* _DATASET CONTENT_
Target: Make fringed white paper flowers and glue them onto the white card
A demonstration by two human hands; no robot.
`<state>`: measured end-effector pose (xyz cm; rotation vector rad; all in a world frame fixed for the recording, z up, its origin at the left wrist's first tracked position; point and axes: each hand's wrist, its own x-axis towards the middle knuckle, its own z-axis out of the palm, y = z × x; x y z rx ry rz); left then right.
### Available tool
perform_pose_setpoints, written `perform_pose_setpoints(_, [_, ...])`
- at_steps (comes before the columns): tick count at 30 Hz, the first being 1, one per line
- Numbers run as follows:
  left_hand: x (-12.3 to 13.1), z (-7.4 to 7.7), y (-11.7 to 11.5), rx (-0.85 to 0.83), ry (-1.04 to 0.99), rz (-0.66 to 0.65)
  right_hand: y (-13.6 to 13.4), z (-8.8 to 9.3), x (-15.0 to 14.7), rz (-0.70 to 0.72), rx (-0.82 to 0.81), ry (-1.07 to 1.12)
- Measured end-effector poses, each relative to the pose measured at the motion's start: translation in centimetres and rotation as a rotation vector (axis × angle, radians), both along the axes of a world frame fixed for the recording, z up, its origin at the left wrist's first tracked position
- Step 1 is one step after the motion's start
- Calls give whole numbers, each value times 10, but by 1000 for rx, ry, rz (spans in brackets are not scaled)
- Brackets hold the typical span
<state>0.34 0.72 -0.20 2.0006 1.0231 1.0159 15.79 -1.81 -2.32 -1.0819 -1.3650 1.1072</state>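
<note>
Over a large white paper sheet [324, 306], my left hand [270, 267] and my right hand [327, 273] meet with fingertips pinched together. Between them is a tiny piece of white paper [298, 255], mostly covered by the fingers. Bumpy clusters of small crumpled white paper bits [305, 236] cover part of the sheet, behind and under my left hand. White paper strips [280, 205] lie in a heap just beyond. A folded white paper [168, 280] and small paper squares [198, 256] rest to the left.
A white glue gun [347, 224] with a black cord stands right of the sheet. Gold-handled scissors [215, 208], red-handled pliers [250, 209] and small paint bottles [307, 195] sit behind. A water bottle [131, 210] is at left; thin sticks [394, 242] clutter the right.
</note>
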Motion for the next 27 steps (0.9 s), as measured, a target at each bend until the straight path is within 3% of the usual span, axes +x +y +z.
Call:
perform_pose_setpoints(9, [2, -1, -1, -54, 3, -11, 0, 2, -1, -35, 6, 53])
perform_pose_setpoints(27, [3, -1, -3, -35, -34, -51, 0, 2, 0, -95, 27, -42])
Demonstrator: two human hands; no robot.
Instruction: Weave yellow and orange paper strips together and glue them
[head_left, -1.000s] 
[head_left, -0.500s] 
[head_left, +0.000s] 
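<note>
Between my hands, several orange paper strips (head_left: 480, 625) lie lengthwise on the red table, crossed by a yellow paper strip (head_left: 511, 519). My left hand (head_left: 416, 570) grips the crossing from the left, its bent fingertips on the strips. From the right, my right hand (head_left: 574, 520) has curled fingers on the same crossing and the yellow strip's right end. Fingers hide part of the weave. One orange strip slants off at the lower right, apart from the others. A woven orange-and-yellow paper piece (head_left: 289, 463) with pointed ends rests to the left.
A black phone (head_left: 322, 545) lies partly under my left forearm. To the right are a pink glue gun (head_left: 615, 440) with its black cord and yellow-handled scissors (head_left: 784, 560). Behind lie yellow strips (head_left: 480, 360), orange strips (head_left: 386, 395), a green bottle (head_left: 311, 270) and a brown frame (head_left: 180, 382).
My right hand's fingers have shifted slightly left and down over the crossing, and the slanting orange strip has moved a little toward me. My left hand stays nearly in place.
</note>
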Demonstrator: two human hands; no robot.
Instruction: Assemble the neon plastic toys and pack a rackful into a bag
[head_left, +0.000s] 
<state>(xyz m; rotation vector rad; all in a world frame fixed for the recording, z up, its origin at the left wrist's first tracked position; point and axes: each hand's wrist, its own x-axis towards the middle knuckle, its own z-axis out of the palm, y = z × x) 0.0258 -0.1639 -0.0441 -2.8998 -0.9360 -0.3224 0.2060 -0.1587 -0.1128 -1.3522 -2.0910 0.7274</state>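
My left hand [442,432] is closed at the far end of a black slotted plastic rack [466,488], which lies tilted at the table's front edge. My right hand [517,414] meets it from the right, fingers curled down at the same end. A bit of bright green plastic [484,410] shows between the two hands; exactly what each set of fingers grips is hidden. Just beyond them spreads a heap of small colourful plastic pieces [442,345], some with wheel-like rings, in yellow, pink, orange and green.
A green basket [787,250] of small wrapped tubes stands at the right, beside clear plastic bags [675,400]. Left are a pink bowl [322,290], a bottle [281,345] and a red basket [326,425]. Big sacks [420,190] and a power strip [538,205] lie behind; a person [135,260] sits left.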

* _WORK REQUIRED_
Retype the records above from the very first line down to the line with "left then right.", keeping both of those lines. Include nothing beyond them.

* _OUTPUT OF THE TASK_
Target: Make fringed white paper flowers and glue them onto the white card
A demonstration by two human hands; no robot.
`<state>`: measured end-effector pose (xyz cm; rotation vector rad; all in a world frame fixed for the recording, z up, its origin at the left wrist's first tracked position; point and axes: each hand's wrist, its own x-axis towards the middle knuckle, its own z-axis out of the palm, y = z × x; x y z rx ry rz); left then right.

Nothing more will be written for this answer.